En Mongolie, l’empire des Xiongnu il y a 2500 ans lève déjà un impôt et bâtit des cités entourées de murailles ; les Turcs anciens (T’ukue) ont une écriture et enregistrent les taxes sur des tablettes. Les Kyrgyz du Ienisseï soumettent les chasseurs-cueilleurs de Sibérie à une taxe en fourrures de zibeline et d’écureuil. Depuis les Xiongnu, les empires steppiques ont pour colonne vertébrale un système militaro-administratif décimal rangeant les combattants en dizaines, centaines et milliers selon une structure hiérarchique pyramidale. Reprise dans les empires turcs anciens puis mongols, cette administration originale ne paraît pas être la copie d’un système chinois préexistant.
Prenons l’exemple de l’empire mongol de Gengis khan et de ses descendants. La loi suprême est le iasak, code civil et administratif par lequel le grand khan impose à la société et à l’armée une discipline venue du ciel. Meurtre, mensonge, adultère et sodomie sont punis de mort26. En résulte une discipline mongole dont la description par le franciscain Plan Carpin au XIIIe siècle est fort éloignée de l’image du Barbare libre et insoumis peinte par Scott : « Les Tartares sont les plus obéissants du monde à leurs seigneurs, plus même que quelque religieux que ce soit à ses supérieurs. Ils les révèrent infiniment, et ne leur disent jamais une menterie27. » Dans l’empire mongol médiéval, les seigneurs (noian) sont entourés de fonctionnaires chargés des questions militaires, administratives, judiciaires et du recouvrement des impôts. Les pasteurs nomades sont en positions de serfs par rapport à leur seigneur : leurs déplacements et l’accès aux pâturages sont décidés par le seigneur, ils sont astreints à des redevances en bétail et produits d’élevage, à la corvée et au service des relais de poste28. Le système des relais de postes qui permettait à l’administration une communication et un contrôle performants à travers de vastes territoires était fondé sur les contributions de centaines de familles de pasteurs contraints de les entretenir29.
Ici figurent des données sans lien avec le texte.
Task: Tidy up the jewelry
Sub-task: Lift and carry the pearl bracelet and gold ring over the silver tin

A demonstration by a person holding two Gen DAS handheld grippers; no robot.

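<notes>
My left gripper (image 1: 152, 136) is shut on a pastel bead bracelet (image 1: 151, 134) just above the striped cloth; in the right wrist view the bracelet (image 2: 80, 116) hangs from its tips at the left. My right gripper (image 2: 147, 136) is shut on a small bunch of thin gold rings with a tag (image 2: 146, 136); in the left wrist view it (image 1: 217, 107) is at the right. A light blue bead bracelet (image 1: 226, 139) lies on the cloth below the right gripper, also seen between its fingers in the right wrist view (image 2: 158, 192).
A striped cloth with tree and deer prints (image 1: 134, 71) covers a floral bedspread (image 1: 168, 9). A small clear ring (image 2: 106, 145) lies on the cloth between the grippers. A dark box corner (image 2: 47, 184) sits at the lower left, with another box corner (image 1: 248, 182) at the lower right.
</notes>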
Les souverains gengiskhanides soumettent les populations des chasseurs-cueilleurs de Sibérie au paiement du tribut. Au XVIe siècle, dans le Khanat tatar de Sibir’ des collecteurs lèvent un impôt en fourrure et en poissons séchés sur les chasseurs-pêcheurs ougriens de la forêt qui doivent également leur soutien militaire au Khan. Ce régime d’imposition est ensuite repris et étendu par l’État russe et c’est du terme mongol iasak qu’il désigne le lourd impôt en fourrure auquel il soumet les populations indigènes.
L’opposition entre « Barbares » et « civilisation » est par définition ethnocentrique et ne peut servir de base à une typologie des formations politiques. Les Grecs ne voyaient pas les Barbares comme des sociétés sans État, mais au contraire comme des peuples soumis à des régimes despotiques ; ce n’est qu’au XIXe siècle que l’on voit le romantisme imaginer la barbarie comme un havre de liberté. « Le tableau des nations barbares offre je ne sais quoi de romantique, qui nous séduit » reconnaissait Chateaubriand qui se définissait comme un « barbare de l’Armorique »30. Pour cet auteur, les Scythes, barbares des steppes, représentent un idéal de vie simple et libre : « Un roi ou plutôt un père guidait la peuplade errante. Ses enfants le suivaient plutôt par amour que par devoir. » (ibid. p180). On n’est pas loin des barbares de Scott parmi lesquels « il fait bon vivre ». Kropotkine dans L’État, son rôle historique (1906) vante « l’esprit ‘barbare’ — scandinave, saxon, celte, germain, slave » qu’il décrit comme une « négation absolue de l’esprit unitaire et centralisateur romain, par lequel on cherche à expliquer l’histoire dans notre enseignement universitaire. » Plus d’un siècle avant Scott, l’anarchiste russe affirme que la mort de l’État n’est pas un désastre, mais un « renouveau » : « Les États mis en pièces, et une nouvelle vie recommençant dans mille et mille centres, sur le principe de l’initiative vivace de l’individu et des groupes, sur la libre entente. » (ibid.)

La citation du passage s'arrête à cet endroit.